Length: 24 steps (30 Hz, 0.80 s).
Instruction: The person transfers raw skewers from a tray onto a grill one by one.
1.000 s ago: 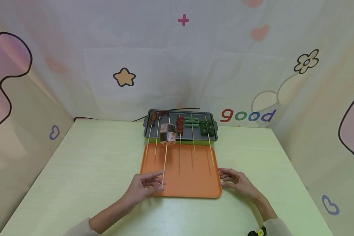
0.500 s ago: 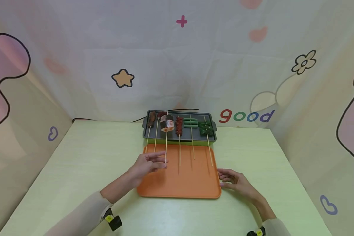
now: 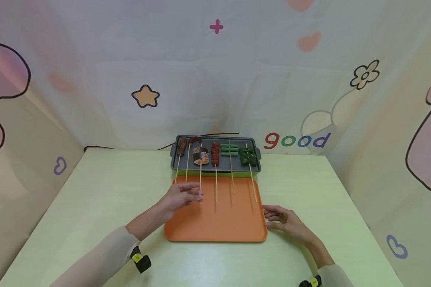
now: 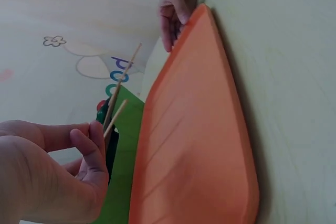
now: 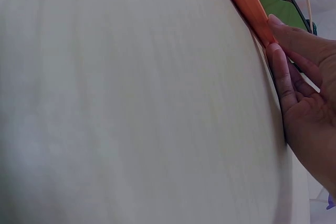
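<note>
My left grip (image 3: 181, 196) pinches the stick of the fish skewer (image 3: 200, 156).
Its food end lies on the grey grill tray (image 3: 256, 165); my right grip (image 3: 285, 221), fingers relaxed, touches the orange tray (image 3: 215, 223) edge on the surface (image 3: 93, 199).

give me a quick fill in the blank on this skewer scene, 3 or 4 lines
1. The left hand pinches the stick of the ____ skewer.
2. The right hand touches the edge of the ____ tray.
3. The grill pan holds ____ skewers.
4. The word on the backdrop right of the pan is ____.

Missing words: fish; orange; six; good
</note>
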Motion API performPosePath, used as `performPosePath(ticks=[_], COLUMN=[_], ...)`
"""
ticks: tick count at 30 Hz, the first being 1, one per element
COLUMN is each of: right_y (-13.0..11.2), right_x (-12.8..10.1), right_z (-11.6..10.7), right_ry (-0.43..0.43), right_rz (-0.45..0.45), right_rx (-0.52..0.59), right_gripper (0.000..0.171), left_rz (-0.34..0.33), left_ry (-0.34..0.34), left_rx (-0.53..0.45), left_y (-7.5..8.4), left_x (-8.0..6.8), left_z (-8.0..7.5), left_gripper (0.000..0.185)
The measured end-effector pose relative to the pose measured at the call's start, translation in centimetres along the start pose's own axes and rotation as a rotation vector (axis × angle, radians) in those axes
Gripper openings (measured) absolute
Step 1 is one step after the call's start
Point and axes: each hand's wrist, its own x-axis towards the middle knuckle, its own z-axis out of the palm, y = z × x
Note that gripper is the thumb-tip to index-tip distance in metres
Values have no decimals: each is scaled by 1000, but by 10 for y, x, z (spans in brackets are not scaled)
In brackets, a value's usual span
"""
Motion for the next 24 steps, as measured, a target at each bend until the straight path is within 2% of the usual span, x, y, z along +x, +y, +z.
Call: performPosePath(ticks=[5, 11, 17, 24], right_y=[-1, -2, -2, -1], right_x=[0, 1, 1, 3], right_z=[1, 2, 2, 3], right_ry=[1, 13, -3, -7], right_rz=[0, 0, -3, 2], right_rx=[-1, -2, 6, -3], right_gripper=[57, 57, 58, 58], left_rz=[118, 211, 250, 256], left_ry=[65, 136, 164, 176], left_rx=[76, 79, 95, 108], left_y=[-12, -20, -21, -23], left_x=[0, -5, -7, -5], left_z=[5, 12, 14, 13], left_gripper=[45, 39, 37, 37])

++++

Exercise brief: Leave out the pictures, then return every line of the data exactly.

Result of this exercise:
Length: 24 steps (30 Hz, 0.80 s).
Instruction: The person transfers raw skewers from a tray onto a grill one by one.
1.000 s ago: 
0.500 s ago: 
now: 
now: 
now: 
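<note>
My left grip (image 3: 181, 196) pinches the stick of the fish skewer (image 3: 200, 156).
Its food end lies on the grey grill tray (image 3: 256, 165); my right grip (image 3: 285, 221), fingers relaxed, touches the orange tray (image 3: 215, 223) edge on the surface (image 3: 93, 199).

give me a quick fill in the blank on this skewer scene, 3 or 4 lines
1. The left hand pinches the stick of the ____ skewer.
2. The right hand touches the edge of the ____ tray.
3. The grill pan holds ____ skewers.
4. The word on the backdrop right of the pan is ____.

Missing words: fish; orange; six; good
</note>
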Motion API performPosePath, used as `performPosePath(ticks=[_], COLUMN=[_], ...)`
"""
ticks: tick count at 30 Hz, the first being 1, one per element
COLUMN is each of: right_y (-13.0..11.2), right_x (-12.8..10.1), right_z (-11.6..10.7), right_ry (-0.43..0.43), right_rz (-0.45..0.45), right_rx (-0.52..0.59), right_gripper (0.000..0.171), left_rz (-0.34..0.33), left_ry (-0.34..0.34), left_rx (-0.53..0.45), left_y (-7.5..8.4), left_x (-8.0..6.8), left_z (-8.0..7.5), left_gripper (0.000..0.185)
The measured end-effector pose relative to the pose measured at the call's start, translation in centimetres along the start pose's own axes and rotation as a rotation vector (axis × angle, radians) in those axes
Gripper openings (measured) absolute
Step 1 is one step after the call's start
Point and axes: each hand's wrist, its own x-axis towards the middle knuckle, its own z-axis out of the palm, y = z × x
Note that gripper is the thumb-tip to index-tip distance in metres
Values have no decimals: each is scaled by 1000, but by 10 for y, x, z (spans in brackets are not scaled)
In brackets, a value's usual span
"""
Motion for the next 24 steps, as measured, a target at each bend until the straight path is within 2% of the usual span, x, y, z along +x, +y, +z.
Call: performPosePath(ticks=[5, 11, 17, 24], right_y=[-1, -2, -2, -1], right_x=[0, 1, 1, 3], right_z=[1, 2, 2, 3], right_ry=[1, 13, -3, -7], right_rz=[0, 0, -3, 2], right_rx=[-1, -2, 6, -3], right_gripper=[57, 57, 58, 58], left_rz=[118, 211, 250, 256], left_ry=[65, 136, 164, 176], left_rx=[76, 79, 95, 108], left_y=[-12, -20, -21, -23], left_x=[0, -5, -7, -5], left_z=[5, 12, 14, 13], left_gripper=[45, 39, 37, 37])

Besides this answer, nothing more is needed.